Nmap Development mailing list archives

Re: question about randomize-hosts and -PS


From: Fyodor <fyodor () insecure org>
Date: Thu, 21 Sep 2006 18:01:30 -0700

On Thu, Sep 21, 2006 at 04:57:22PM -0400, Douglas F. Calvert wrote:
Hello,
  I am using randomize-hosts and -PS80,443,3389 and I noticed that
nmap will randomize the order of the hosts but it does not randomize
the ports and hosts. For example nmap does something like:

scanner:12345 -> host1:80
scanner:12345 -> host1:443
scanner:12345 -> host1:3389
scanner:12344 -> host2:80
scanner:12344 -> host2:443
scanner:12344 -> host2:3389

Nmap does randomize the port order -- you just got lucky that the
three ended up as 80, 443, then 3389.  Try again with --packet-trace
and you may get a different order.  But it is true that the (shuffled)
order is the same for each target during a single Nmap scan.  I
haven't seen many cases where using a different port order for each
machine matters much.

As for the hosts, Nmap doesn't complete one host and then move to the
next one.  But it does deal in groups of ports sometimes.  In this
case there were only 3 ports scanned per host, so Nmap basically shot
them all off at once and the hosts appeared to be handled
sequentially.  But try doing a 30+ port scan against maybe a dozen
hosts and I think it will look much more random.  Also, be sure you
are using Nmap 4.11 or one of the 4.20ALPHA releases.
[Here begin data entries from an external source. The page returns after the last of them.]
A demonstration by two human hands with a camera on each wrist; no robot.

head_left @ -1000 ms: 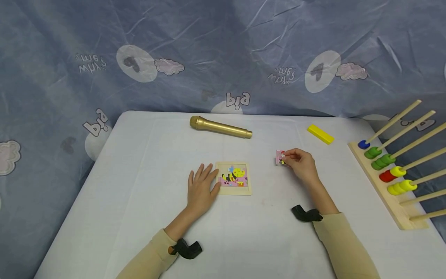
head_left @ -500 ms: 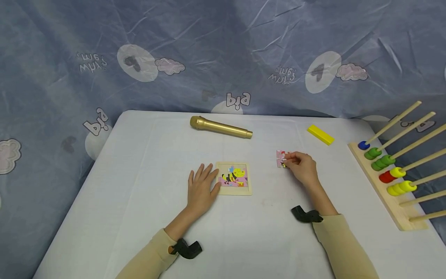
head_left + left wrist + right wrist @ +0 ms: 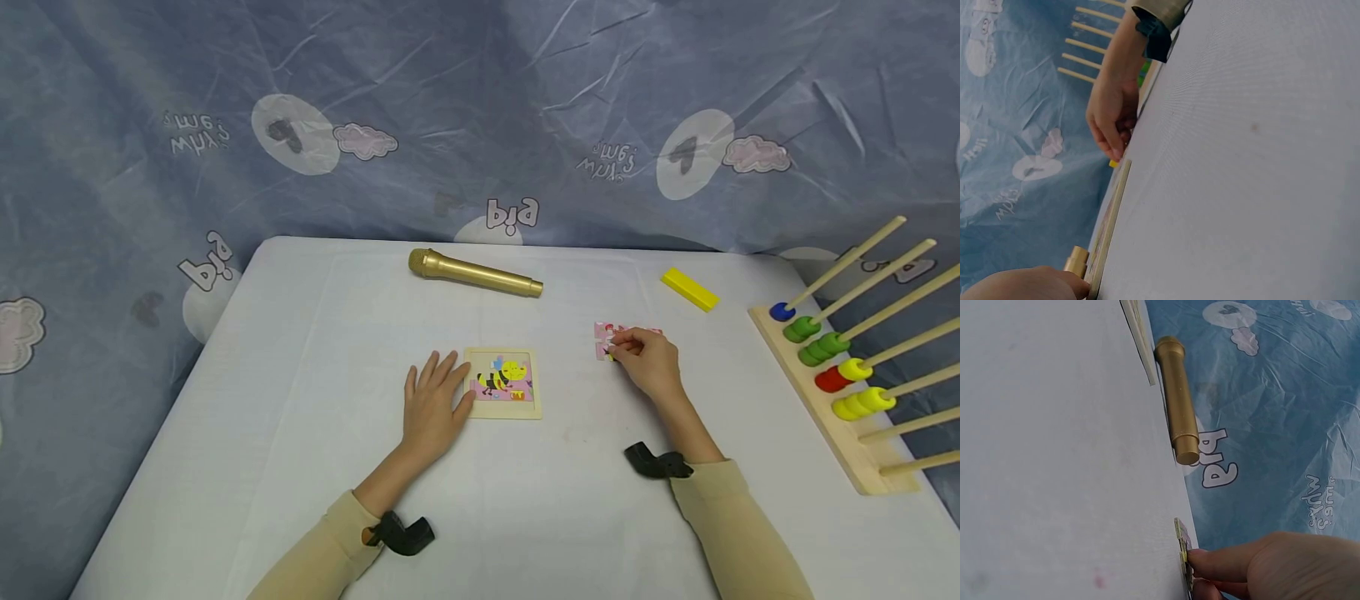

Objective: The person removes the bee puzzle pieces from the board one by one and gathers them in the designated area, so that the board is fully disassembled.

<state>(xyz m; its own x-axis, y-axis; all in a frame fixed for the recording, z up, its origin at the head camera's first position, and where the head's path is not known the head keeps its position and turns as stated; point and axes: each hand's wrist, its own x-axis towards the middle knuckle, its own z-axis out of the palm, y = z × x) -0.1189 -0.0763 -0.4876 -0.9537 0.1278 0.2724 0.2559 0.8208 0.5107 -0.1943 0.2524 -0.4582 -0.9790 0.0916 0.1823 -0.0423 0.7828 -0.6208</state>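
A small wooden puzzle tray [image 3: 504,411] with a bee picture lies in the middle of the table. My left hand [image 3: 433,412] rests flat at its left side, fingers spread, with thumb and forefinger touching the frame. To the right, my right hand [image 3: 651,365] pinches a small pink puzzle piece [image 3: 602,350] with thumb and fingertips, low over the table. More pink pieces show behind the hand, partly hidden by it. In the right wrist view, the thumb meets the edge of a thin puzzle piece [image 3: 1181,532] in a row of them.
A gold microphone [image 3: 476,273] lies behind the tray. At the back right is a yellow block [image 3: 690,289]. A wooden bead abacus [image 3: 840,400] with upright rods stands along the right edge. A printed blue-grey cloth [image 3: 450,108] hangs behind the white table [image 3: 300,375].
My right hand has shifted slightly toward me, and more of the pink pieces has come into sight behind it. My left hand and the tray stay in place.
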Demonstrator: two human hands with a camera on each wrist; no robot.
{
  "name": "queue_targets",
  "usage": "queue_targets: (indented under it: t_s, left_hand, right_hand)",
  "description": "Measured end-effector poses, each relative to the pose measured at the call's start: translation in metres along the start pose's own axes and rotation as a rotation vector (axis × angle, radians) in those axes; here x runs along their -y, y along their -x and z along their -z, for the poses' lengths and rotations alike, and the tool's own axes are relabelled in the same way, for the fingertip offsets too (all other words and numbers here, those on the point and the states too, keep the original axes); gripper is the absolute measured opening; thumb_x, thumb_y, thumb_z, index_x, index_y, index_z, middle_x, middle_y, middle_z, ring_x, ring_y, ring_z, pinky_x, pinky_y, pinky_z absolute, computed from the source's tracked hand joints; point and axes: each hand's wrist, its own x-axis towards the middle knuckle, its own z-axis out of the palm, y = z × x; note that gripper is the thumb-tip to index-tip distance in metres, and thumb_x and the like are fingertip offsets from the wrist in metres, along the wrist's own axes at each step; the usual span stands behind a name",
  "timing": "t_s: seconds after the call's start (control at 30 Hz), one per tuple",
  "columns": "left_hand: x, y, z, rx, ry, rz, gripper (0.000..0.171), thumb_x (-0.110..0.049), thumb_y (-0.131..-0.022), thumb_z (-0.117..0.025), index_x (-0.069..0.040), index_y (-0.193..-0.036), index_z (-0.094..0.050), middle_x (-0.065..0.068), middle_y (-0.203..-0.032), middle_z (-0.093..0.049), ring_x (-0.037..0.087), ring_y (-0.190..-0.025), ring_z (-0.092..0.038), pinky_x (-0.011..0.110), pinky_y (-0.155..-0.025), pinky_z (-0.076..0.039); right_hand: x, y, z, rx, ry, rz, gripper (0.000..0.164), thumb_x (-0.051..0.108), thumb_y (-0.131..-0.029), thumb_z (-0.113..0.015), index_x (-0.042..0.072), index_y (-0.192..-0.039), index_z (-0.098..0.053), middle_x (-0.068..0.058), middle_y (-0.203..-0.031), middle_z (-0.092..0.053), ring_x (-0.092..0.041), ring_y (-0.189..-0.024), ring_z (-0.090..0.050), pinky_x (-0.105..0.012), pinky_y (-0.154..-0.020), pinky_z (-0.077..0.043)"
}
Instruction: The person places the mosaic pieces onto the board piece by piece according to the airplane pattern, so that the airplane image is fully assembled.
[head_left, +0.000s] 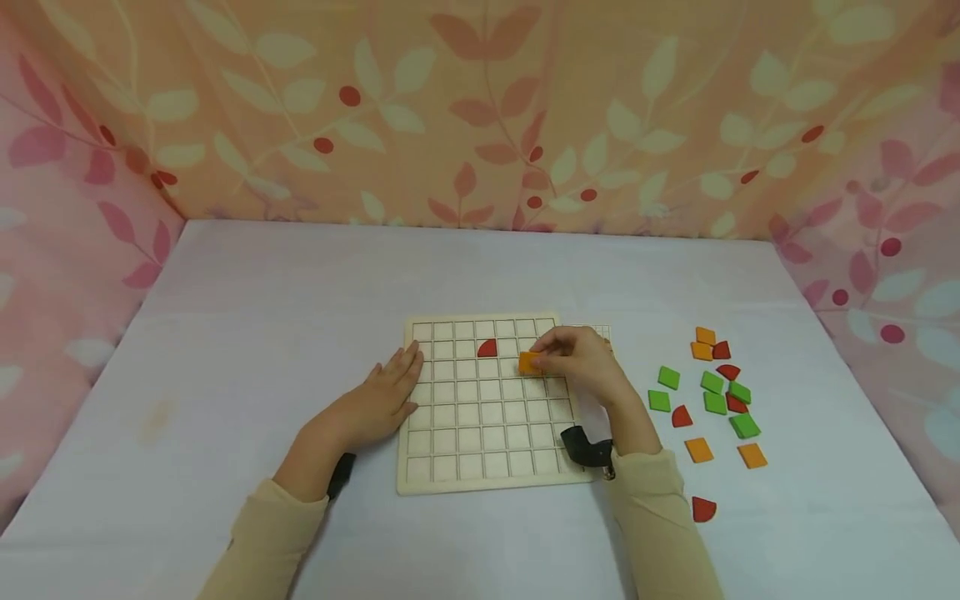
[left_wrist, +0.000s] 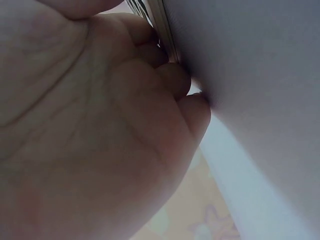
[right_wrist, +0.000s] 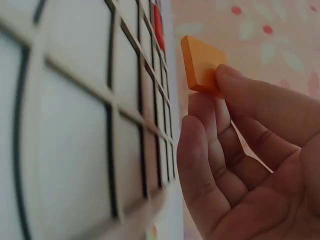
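An orange square tile [head_left: 529, 362] is pinched between the thumb and fingers of my right hand [head_left: 581, 362], over the upper right of a pale wooden grid board [head_left: 459, 417]. In the right wrist view the orange tile [right_wrist: 202, 65] is held apart from the board's surface. One red quarter-circle piece [head_left: 487, 348] lies in a cell near the board's top. My left hand [head_left: 378, 400] rests along the board's left edge, fingers extended and touching it. Close up in the left wrist view, the palm of the left hand [left_wrist: 115, 110] faces the camera, with fingertips against the board's side.
Right of the board lie scattered green tiles [head_left: 659, 401], orange tiles [head_left: 699, 450] and red quarter-circle pieces [head_left: 703, 509], some overlapping. A small gridded card [head_left: 602, 332] lies partly hidden behind the right hand. Floral curtains [head_left: 480, 117] enclose the white table [head_left: 285, 283] at back and sides.
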Motion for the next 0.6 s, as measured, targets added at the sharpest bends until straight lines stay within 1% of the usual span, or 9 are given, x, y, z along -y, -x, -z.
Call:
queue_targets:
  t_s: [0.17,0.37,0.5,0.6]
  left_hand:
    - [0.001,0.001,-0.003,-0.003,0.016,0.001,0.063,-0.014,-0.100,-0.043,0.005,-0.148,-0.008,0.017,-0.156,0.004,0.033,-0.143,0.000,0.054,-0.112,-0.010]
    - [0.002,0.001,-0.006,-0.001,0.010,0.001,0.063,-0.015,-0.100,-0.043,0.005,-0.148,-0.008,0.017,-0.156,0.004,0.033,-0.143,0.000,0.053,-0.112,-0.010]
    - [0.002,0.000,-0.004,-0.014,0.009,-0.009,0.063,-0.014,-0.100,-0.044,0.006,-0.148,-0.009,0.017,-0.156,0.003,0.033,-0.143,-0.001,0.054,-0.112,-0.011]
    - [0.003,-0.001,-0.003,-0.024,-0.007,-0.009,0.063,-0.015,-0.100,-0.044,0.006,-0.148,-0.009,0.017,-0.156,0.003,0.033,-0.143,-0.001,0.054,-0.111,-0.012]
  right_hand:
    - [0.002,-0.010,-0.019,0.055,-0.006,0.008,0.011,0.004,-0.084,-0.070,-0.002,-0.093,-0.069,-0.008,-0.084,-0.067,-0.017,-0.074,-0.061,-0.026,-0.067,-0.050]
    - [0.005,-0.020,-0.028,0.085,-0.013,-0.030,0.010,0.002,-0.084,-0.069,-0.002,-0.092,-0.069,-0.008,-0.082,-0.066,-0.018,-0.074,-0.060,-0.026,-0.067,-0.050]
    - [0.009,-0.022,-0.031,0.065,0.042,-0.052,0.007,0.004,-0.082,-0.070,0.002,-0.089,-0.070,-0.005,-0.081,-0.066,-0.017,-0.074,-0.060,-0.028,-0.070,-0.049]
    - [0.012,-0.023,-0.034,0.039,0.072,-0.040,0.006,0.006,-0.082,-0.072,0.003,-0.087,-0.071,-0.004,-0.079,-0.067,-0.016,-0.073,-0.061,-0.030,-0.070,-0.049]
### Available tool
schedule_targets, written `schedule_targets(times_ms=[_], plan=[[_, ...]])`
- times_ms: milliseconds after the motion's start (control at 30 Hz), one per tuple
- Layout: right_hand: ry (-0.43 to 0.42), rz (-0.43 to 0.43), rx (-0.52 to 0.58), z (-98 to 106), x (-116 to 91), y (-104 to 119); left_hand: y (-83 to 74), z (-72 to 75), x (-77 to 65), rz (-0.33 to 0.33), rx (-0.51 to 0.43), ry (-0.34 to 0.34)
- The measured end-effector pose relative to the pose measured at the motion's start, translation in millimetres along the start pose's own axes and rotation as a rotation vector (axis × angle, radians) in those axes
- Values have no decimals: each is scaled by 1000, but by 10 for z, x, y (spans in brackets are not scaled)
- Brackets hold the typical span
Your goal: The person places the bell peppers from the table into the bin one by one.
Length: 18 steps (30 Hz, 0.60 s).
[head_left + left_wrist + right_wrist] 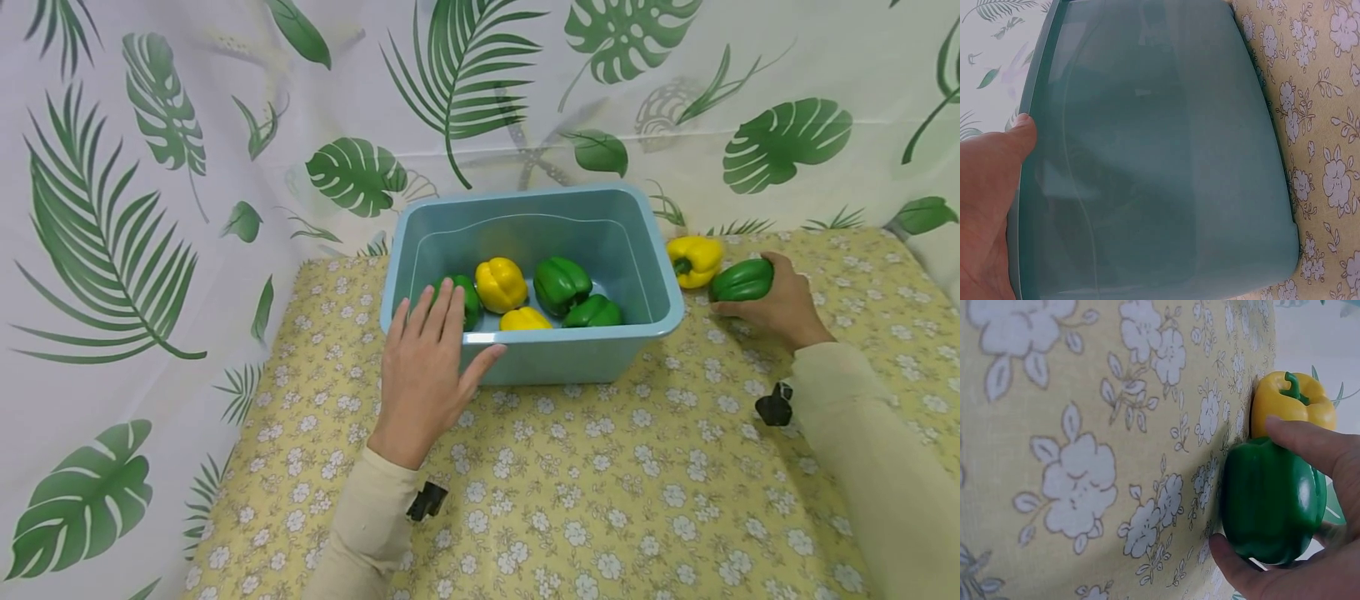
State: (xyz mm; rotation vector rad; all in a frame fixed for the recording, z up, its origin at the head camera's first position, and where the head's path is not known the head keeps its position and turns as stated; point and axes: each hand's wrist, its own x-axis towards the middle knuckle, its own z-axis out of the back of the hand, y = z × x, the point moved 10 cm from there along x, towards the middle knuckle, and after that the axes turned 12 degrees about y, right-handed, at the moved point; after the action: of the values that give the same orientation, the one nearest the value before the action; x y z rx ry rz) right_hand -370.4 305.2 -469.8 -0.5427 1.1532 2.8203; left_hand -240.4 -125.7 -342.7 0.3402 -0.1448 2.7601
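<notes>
My right hand (787, 304) holds a green bell pepper (742, 281) on the tablecloth, right of a light blue plastic bin (555, 358). In the right wrist view, thumb and fingers lie around opposite sides of this green bell pepper (1272, 500). Just beyond it lies a yellow bell pepper (696, 261), beside the bin's right wall. My left hand (423, 375) rests on the bin's near rim, its fingers straight and reaching over the edge. The left wrist view shows its thumb against the rim of the bin (1147, 150).
Inside the bin are several bell peppers, among them a yellow one (501, 285) and a green one (562, 286). The near wall partly hides some. A yellow floral tablecloth (540, 492) covers the table. Behind hangs a white leaf-print cloth (247, 83).
</notes>
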Motion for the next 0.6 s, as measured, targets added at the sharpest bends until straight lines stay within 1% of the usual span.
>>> schedule_targets(times_ms=[333,600], plan=[[-4,27,45,-4,-35,44,-12,12,1,2,6,-3],[4,27,61,-15,-76,22,-4,-7,9,11,3,17]])
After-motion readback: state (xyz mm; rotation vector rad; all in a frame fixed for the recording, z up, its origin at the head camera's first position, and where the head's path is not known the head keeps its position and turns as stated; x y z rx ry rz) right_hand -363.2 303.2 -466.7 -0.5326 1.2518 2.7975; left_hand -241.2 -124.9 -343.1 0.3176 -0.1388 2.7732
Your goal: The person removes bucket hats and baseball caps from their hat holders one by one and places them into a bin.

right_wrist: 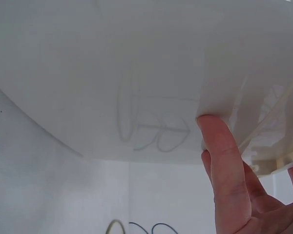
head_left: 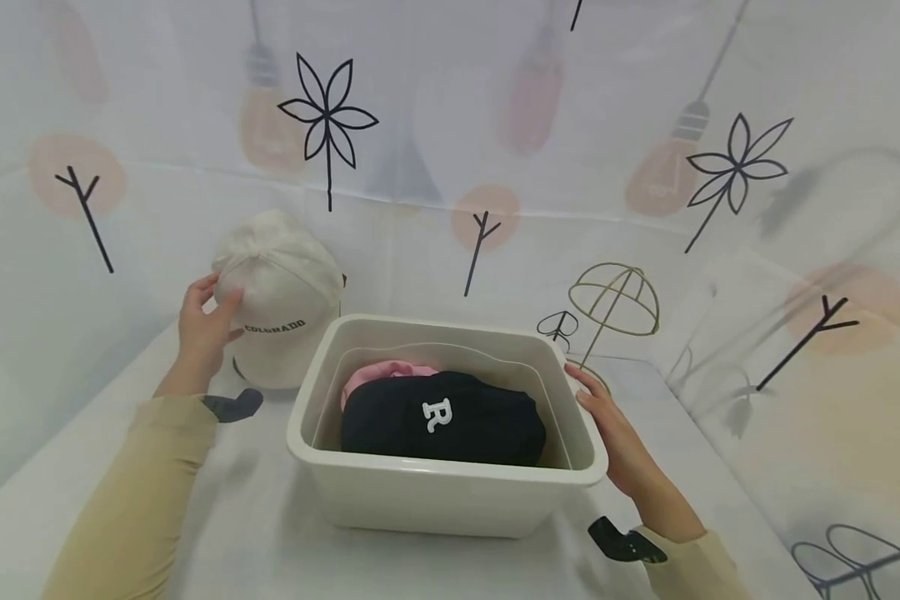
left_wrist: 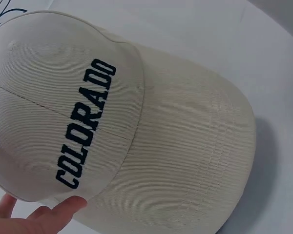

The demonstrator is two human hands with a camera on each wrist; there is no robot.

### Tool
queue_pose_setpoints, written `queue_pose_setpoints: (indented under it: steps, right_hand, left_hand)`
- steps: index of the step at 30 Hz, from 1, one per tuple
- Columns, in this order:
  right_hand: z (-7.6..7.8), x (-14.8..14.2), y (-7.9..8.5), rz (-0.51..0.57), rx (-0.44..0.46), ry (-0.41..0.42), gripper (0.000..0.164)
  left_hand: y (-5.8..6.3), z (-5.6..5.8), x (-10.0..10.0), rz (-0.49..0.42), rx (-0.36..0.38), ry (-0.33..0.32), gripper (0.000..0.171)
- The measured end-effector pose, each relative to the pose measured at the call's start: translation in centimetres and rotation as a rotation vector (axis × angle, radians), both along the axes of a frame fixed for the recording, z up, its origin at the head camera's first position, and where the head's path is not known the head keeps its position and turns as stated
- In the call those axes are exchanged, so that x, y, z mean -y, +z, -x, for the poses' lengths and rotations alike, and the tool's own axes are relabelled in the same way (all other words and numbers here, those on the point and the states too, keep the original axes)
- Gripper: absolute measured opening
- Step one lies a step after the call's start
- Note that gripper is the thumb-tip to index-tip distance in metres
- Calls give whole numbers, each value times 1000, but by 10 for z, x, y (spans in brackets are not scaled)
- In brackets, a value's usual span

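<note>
In the head view, my left hand (head_left: 206, 325) grips the left side of a white baseball cap (head_left: 288, 283) with dark COLORADO lettering. Its brim points down toward the table; the left wrist view shows fingertips (left_wrist: 71, 204) at the crown's lower edge near the brim. My right hand (head_left: 618, 437) holds the right rim of a white plastic bin (head_left: 450, 496), one finger (right_wrist: 222, 161) against the outer wall below the rim. Inside lies a black baseball cap (head_left: 390, 421) with a white R, in front of a pink cap-like item (head_left: 382, 371) mostly hidden behind it.
A white cloth-covered table (head_left: 255, 508) lies beneath the bin and caps. Behind it hangs a pale backdrop (head_left: 420, 108) printed with flowers, bulbs and twigs. The bin stands to the right of the white cap, close to it.
</note>
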State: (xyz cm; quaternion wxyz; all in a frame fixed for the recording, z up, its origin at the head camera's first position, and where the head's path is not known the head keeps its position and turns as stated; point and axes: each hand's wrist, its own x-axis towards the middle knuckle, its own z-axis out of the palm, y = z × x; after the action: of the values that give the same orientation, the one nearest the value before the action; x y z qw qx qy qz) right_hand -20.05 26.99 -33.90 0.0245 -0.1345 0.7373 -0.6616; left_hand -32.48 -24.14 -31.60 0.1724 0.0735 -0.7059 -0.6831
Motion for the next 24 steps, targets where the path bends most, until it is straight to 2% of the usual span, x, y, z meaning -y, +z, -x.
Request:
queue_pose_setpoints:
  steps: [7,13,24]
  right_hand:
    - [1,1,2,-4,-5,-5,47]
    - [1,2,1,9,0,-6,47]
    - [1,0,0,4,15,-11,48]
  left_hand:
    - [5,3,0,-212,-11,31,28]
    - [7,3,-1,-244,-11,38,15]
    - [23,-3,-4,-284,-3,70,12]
I also noticed that nmap appears to use the same tcp.src port and/or
very similar src.port for the host discovery process. Is there a
reason for this? Am I missing an obvious switch to change this
behavior?

You can of course set the port number with -g.  But it is more
efficient for Nmap to us a small set of port numbers for each run,
since that makes it easier to determine whether returned packets are
related to the Nmap run.  A somewhat random set of source port numbers
is generated for each Nmap run though.